Eustacia lleva a Temple al pediatra que la conoce desde que nació. Tras un reconocimiento detallado, le dice:

—Si quiere, llévela al hospital infantil. Pero yo creo que, simplemente, usted es una madre aprensiva.

En el hospital, el especialista observa a Temple y comenta:

—Es verdad que es una niña especial, pero si juega con ella así… —Y saca de un armario una serie de cubos de colores, que están unos dentro de otros. El juego es intercambiarlos: tú me das esto, yo te doy esto.

Eustacia se queda perpleja. Le parece un juego normal y corriente, igual que todos los demás con los que ha intentado que juegue Temple. En casa juega con ella muchas veces a ese juego. Parece que a Temple le despierta la curiosidad, pero sigue sin decir una palabra.

Temple tiene casi tres años cuando se ríe por primera vez. Suelta una carcajada que es como una explosión, exagerada, fuerte, interminable.

Dick, el padre de Temple, está furioso.

—¡Es retrasada! ¡Y tú lo sabes, pero no quieres admitirlo! —le dice a Eustacia.

De una niña se espera que sea mona, dulce y obediente. Temple es muy mona, pero dulce y obediente, no. Hace lo que quiere, no lo que se espera de ella.

—No es retrasada —replica Eustacia enfadada y triste al mismo tiempo.

—Sí lo es. Eres tú la que no quiere aceptarlo.

—Y aunque lo fuera, ¿qué quieres hacer, meterla en una caja y abandonarla?

Temple juega sentada en la alfombra. Rompe un periódico, hace pelotas con las páginas y observa cómo vuelven a abrirse. Lanza los trozos de papel al aire y observa cómo vuelven a caer despacio. Es una niña muy guapa, de ojos azules y rizos rubios. Una niña muy guapa manchada de tinta negra, ensimismada en su juego.

Eustacia, a su lado, toca el piano. Bach. Intenta jugar con Temple, con vasitos de colores. Temple se distrae un momento, y luego vuelve a concentrarse en su periódico.

Eustacia vuelve a tocar Bach.

Temple canturrea.

Repite la melodía que acaba de escuchar.

Eustacia se siente embargada por una mezcla de alegría y alivio. Entonces, Dick se equivoca. Entonces, todos se equivocan. Temple canturrea Bach.

Temple arranca la tapicería lila con florecillas de la pared de su cuarto. Rompe el colchón forrado de tela con conejitos. Coge el relleno y se lo mete en la boca. Lo mastica y lo escupe. Se ríe y vuelve a escupir. Es inútil intentar calmarla. Coge todas las cosas de su cuarto y las tira contra una esquina, los juegos, los cojines y la ropa.

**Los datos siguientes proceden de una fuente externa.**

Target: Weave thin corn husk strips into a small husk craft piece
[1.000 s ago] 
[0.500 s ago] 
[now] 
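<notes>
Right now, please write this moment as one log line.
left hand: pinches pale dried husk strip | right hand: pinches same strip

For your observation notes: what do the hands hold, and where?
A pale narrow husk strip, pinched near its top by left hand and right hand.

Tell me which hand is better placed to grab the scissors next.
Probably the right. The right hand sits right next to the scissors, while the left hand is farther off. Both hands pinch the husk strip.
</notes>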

Es la época de las rabietas. Lo que pasa es que las de Temple no son rabietas, porque no se sabe qué las desencadena ni qué hace que terminen. Cuando Eustacia intenta tranquilizarla y la coge en brazos, apretándola contra ella, es como si Temple dejara de tener vida, se convierte en una muñeca de trapo, blanda, abandonada.

Capítulo 2. El silencio y las espinas

Cuanto Temple tiene dos años y medio, su madre encuentra a una niñera que ya ha cuidado de un niño «con problemas como los suyos».